Consider whether your relationship preference actually aligns with your long-term aims.

Ali Jackson, a romantic coach based in New York, employs ChatGPT for certain tasks – but she is not an evangelist. In the past six months or so, she says “every one” of her clients has come her complaining about “chatfishing” or people who use AI to generate everything on their dating apps – all the way down to the DMs they send. I inquired Jackson if my rule against ChatGPT chumps was too strict. She said no, proceed and judge, though it might reduce my dating pool – about 10% of the adult population now uses the tech.

“Ask yourself if your choice is really serving your long-term goals,” Jackson said. “In your case, I would assume that’s one of your principles, and it’s essential to find someone whose beliefs are aligned with yours.”

More Individuals Expressing ChatGPT Concerns.

The aversion for AI extends beyond the dating realm. Ana Pereira, 26, resides in Brooklyn and does sound for multiple live music venues across the city. She dreams about going into her phone settings and disabling AI features on all her apps, though tech platforms from Google to Spotify make it almost impossible to disable. Pereira thinks that using ChatGPT “shows such a lack of initiative”.

“It’s like you can’t think for yourself, and you have to rely on an app for that,” she said.

A recent friend’s split was particularly messy. She sided with one of them after discovering the other went to ChatGPT, a infamously poor therapy alternative, not their partner, when they wanted to talk about their feelings. “It’s like they refused to endure any difficult human feelings,” she said. “They just wanted to deal with something and continue, which is not how things work.”

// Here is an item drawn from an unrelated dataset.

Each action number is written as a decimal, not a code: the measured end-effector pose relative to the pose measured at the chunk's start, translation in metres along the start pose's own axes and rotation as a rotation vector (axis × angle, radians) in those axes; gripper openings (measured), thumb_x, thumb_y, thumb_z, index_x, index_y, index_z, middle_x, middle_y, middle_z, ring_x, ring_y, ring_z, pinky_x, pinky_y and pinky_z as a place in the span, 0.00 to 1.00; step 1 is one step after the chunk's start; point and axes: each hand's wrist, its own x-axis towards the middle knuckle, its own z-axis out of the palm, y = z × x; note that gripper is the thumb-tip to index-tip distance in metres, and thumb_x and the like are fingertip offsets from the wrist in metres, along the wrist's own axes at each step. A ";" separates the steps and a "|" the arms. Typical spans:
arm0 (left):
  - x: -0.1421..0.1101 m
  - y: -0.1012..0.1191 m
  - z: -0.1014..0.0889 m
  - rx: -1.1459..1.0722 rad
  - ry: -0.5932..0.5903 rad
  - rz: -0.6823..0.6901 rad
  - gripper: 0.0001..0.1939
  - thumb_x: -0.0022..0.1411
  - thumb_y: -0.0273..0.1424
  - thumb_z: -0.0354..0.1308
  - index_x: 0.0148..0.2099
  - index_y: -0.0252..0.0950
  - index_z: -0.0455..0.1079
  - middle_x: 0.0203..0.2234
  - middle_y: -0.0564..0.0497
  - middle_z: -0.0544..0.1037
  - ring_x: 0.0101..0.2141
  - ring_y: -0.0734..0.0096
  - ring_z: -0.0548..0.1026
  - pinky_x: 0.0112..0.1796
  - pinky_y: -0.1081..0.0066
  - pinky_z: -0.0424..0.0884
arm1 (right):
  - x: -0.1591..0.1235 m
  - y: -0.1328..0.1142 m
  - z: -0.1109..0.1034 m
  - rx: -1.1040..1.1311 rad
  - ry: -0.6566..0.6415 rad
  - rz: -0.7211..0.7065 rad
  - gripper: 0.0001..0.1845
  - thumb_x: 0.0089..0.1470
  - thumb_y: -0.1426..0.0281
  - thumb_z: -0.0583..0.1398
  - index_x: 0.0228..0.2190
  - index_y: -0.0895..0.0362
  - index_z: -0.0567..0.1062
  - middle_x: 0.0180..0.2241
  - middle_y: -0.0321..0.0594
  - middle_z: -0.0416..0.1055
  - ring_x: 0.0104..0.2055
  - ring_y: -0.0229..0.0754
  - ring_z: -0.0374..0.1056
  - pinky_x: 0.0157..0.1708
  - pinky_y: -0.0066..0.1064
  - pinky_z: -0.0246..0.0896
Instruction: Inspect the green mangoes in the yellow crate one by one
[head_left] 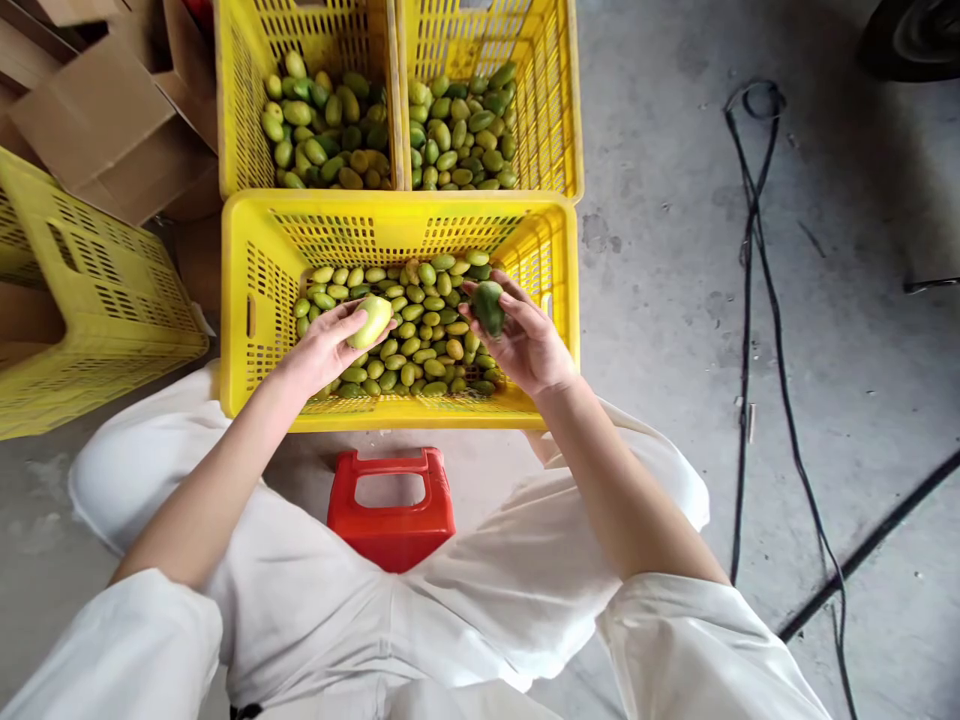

Eventually, I found not handle it on my own. I had become too dependent on AI for even routine work.

Richard Barnes, a 31-year-old marine biologist and server in Hawaii, has similar views. “I am not sure if I would think otherwise about someone who uses ChatGPT, but I would be like, ‘come on,’” he said. “You shouldn’t have to depend on it to make a grocery list. Your life is likely not that hard. We can make the list together.”

Celebrity and Industry Backlash.

When director Guillermo del Toro said he would “prefer death” than use generative AI, it made headlines. Ditto for, SZA’s Instagram stories tirade against the tech cautioning about “environmental racism” and expressing fear over users who are “codependent on a machine”. Ditto still for when Simu Liu, Alison Roman, Céline Dion, Emily Blunt, and others issued statements that are skeptical of AI in their various industries. I think these quotes go viral for a reason: people agree with them.

Even, to an extent, the people who run the tech industry. Last month, Pinterest added a filter that lets users turn off AI content. Meta lets users mute, but not entirely deactivate, comparable slop on Instagram. Sources suggested that “cursor resistance” is on the rise, as some Silicon Valley professionals won’t use AI to write their code.

{Luciano Noijeen, a lead software engineer based in Greece and the Netherlands, told me that he eagerly used AI in the past to write or punch up his coding.|According to Luciano Noijeen, a {lead|

John Archer
John Archer

A passionate MapleStory veteran with over a decade of experience, specializing in class optimization and end-game content strategies.